___ DATASET CONTENT
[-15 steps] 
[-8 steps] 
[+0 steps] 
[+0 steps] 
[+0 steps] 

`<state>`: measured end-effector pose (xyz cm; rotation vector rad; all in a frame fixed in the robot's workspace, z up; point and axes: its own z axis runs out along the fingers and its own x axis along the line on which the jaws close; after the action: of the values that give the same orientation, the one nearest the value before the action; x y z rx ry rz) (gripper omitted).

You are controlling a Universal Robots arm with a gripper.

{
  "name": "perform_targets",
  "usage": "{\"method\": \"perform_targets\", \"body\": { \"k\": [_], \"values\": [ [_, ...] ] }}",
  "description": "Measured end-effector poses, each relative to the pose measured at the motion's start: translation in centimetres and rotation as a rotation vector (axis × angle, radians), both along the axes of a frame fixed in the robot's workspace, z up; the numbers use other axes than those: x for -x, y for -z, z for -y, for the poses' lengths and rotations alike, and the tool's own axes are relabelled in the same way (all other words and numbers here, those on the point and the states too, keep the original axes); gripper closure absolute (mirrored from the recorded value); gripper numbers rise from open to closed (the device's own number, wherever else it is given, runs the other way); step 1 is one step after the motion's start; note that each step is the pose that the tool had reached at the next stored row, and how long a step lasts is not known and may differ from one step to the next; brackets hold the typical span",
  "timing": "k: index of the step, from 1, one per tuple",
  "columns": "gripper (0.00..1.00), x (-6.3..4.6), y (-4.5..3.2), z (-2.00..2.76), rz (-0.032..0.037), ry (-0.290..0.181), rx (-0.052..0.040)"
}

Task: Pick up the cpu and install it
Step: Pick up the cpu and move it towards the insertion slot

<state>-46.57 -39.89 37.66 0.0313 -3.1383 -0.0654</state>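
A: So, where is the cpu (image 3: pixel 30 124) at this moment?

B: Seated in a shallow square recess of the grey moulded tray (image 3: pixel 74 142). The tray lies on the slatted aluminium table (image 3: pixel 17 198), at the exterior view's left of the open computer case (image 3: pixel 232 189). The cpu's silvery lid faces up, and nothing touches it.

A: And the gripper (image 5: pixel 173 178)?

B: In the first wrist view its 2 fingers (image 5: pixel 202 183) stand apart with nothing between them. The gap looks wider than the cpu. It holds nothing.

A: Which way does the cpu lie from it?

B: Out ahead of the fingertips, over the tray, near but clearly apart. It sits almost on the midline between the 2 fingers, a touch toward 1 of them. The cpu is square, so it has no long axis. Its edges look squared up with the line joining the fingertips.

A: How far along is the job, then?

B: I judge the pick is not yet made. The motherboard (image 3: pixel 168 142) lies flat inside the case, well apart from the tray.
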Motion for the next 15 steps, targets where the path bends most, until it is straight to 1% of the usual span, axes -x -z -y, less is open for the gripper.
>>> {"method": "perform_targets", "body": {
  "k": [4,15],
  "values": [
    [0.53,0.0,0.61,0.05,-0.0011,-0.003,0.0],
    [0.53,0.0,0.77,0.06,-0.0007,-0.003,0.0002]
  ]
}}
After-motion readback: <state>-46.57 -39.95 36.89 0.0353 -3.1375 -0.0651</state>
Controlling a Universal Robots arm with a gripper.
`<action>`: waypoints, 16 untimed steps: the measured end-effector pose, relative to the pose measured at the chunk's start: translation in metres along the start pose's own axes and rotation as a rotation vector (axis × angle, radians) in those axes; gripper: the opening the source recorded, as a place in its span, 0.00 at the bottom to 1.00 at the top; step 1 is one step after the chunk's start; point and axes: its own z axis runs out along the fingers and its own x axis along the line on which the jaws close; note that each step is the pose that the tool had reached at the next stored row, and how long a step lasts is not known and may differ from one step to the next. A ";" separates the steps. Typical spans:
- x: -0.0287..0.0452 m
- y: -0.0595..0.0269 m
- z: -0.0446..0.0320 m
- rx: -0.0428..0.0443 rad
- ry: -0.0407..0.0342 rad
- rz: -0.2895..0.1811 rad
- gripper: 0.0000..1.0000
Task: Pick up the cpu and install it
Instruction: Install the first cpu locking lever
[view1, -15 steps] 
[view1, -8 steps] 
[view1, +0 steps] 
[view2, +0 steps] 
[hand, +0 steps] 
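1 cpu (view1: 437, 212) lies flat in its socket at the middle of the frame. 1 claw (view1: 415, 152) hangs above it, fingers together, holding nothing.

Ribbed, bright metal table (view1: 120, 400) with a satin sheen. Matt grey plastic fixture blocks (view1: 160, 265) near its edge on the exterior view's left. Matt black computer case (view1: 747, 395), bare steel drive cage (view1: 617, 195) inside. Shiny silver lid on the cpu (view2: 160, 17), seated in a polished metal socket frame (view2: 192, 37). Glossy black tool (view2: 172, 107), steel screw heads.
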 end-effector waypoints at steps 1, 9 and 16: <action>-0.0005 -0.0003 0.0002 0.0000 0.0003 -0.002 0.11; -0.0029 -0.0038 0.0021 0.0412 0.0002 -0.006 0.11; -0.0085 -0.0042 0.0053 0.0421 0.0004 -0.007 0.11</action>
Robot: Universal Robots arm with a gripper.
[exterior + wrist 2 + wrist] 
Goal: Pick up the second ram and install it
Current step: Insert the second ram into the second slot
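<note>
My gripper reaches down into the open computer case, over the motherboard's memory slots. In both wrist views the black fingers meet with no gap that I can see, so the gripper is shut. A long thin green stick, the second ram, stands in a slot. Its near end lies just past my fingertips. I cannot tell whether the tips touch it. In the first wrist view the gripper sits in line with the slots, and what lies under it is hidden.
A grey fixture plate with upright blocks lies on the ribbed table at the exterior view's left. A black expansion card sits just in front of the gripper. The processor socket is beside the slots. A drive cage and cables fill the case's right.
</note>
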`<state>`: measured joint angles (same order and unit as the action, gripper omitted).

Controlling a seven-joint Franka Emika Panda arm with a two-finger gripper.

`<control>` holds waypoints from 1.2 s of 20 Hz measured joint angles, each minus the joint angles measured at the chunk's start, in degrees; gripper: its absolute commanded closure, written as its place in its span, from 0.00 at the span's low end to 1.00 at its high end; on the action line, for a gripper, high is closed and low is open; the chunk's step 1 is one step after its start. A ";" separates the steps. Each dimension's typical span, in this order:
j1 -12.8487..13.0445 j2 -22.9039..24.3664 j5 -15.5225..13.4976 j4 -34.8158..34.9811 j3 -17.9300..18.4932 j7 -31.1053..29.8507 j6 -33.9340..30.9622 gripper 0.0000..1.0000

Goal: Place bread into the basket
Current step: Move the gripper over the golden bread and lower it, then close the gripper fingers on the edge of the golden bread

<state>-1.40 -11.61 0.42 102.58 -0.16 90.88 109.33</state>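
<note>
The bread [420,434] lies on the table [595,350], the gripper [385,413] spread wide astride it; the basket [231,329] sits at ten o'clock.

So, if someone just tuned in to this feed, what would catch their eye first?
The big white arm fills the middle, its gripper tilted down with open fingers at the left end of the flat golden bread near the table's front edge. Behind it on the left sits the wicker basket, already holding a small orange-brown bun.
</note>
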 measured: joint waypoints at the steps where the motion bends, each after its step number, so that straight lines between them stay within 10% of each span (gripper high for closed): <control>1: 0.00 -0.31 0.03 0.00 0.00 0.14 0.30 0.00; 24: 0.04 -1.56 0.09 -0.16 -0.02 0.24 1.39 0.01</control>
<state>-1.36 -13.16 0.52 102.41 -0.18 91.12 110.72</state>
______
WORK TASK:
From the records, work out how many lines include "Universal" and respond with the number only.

RESULT FOR THIS TASK:
3